What you need to do = Filter the listing below down to the lines with the word "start" and copy those.

Data shown =
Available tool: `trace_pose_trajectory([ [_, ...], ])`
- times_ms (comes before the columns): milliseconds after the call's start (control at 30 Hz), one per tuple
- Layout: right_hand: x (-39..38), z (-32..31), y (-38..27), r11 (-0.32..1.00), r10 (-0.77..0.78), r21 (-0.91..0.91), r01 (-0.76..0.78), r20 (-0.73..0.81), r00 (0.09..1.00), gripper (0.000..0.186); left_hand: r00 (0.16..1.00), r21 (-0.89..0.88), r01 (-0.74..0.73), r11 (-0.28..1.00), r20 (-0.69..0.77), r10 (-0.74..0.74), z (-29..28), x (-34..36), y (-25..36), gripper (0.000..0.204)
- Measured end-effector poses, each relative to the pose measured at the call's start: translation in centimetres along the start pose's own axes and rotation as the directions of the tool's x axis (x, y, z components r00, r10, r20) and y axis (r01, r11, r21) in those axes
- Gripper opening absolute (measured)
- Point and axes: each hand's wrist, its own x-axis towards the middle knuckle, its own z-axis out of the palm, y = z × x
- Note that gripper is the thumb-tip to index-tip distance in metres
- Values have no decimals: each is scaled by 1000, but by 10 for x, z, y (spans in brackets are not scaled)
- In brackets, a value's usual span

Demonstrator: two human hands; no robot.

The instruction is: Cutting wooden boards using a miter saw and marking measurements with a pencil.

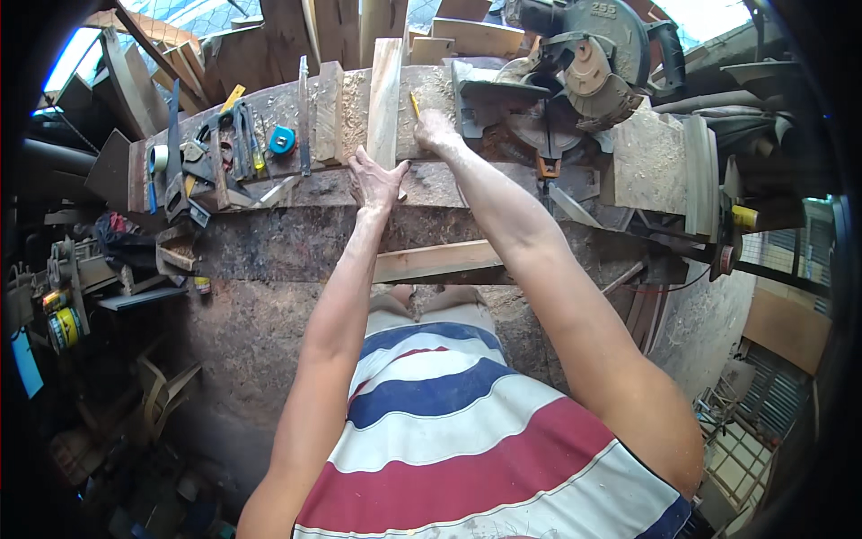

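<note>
A pale, narrow wooden board lies lengthwise on the workbench, pointing away from me. My left hand grips its near end, with fingers on the left side and the thumb reaching round to the right. Just right of the board, my right hand is closed round a yellow pencil, which sticks up past the fingers. The pencil tip stands apart from the board. To the left of the board lies a thicker block of wood.
A miter saw stands on the right of the bench. At left lie a blue tape measure, a handsaw, pliers and other hand tools. Sawdust covers the bench. Another board rests below the front edge.
</note>
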Motion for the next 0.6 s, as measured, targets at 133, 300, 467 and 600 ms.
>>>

Answer area =
- times_ms (comes before the columns): milliseconds after the call's start (control at 30 Hz), one per tuple
- Measured end-effector poses, each relative to the pose measured at the call's start: translation in centimetres along the start pose's own axes and rotation as the directions of the tool's x axis (x, y, z components r00, r10, r20) and y axis (r01, r11, r21) in those axes

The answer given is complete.